そうして時々魔法石の性能を確かめるようにファイアーボールを使い、階を降りていく。多少の疲労はあったが、まだ余裕はある。途中、何組かのパーティと遭遇したが、軽い挨拶をして通り過ぎる。ほとんどは5人パーティで、1組だけ3人パーティがいたぐらいだ。どうやら二人組みの俺たちは少数派らしい。
各転送室で休憩し、30階の大部屋へとたどり着いた。20階ではこの扉を開けてあいつらと出会った。アーシェの表情も心なしか硬い。詠唱を済ませ勢い良く、扉を開けた。
そこにいたのはオークウォーリア三匹、オークアーチャー二匹だ。危険度の高いアーチャーに魔法を放つ。
「炎弾よ敵を焼き尽くせ」
炎に身を焼かれたオークアーチャーは転がりまわる。炎で弓弦が切れてブチィという音がかすかに聞こえた。続いてスローイングナイフをもう一匹のオークアーチャーに投げつける。
高威力の榴弾タイプで投げるとスローイングナイフが一発で駄目になるので、費用対効果を考え、貫通弾タイプのスローイングナイフだ。
ナイフはオークアーチャーに突き刺さり、オークが悲鳴を上げる。分厚い脂肪もありナイフだけでは仕留め切れない。だが、弓矢を射ることはできないだろう。
数本のナイフを投げつけ、オークウォーリアにも傷を負わす。俺は抜刀して斬りかかるがその前にアーシェが大剣で叩き、斬り、潰してオークウォーリアを殲滅してしまった。
唯一残ったオークアーチャーが短刀を抜いて切りかかってくるが、腹を横一門に切り裂き、オークアーチャーは動かなくなった。
「んー終わった」
「だな、前回のこともあったから気合を入れすぎたか」
硬貨を回収して宝箱を調べるが、銀貨が二十枚ほど入っているだけだった。
俺は朝から晩まで、時には一人で何かを求めるようにリュブリスの迷宮に11日間潜り続けた。
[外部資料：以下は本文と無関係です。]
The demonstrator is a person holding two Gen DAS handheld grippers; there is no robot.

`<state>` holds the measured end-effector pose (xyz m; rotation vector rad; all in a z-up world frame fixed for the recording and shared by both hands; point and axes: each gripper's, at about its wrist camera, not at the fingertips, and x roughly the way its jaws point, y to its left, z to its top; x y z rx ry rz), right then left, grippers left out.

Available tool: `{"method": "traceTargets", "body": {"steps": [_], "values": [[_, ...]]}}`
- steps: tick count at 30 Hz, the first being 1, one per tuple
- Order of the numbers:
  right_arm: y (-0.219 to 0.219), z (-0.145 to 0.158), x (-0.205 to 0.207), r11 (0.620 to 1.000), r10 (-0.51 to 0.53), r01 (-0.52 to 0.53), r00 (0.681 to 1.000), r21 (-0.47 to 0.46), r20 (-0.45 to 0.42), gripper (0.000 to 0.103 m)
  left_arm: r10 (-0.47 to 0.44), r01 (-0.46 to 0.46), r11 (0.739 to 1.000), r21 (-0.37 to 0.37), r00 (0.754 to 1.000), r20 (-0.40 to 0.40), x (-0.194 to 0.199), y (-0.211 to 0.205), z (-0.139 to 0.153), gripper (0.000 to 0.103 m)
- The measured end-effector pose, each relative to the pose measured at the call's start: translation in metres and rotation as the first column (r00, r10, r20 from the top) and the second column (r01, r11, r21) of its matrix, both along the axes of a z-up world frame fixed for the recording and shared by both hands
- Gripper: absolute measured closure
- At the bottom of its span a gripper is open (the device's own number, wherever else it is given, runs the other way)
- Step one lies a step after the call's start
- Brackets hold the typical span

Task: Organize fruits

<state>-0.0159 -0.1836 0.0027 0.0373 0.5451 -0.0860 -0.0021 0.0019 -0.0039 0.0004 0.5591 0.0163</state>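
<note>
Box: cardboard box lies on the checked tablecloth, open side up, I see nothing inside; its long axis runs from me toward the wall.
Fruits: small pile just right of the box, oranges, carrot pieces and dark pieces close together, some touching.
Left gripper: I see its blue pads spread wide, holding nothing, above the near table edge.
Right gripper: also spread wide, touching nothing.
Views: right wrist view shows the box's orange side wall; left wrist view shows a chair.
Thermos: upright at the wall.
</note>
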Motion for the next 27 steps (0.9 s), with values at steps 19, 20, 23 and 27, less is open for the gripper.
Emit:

限界まで戦った後はスキルが発動し、直ぐに戦い始める。お陰で食費が凄まじいことになった。完全に赤字だ。
【名前】シンドウ・ジロウ
【種族】異界の人間
【レベル】24
【職業】魔法剣士
【スキル】異界の投擲術、異界の治癒力、中級片手剣A-、中級両手剣B、中級火属性魔法B、中級水属性魔法C、 奇襲、共通言語、生存本能
【加護】なし
【属性】火、水
レベルは24まで上がりスキルも確実に成長していた。
アーシェと俺が50階まで到達した時、冒険者ギルドを通してハンクから連絡があった。リュブリスに帰ってきたので、酒を飲みながら話がしたいそうだ。宿泊先を聞いたので、ダンジョンから出た俺たちは、ハンクの宿へ向うことになった。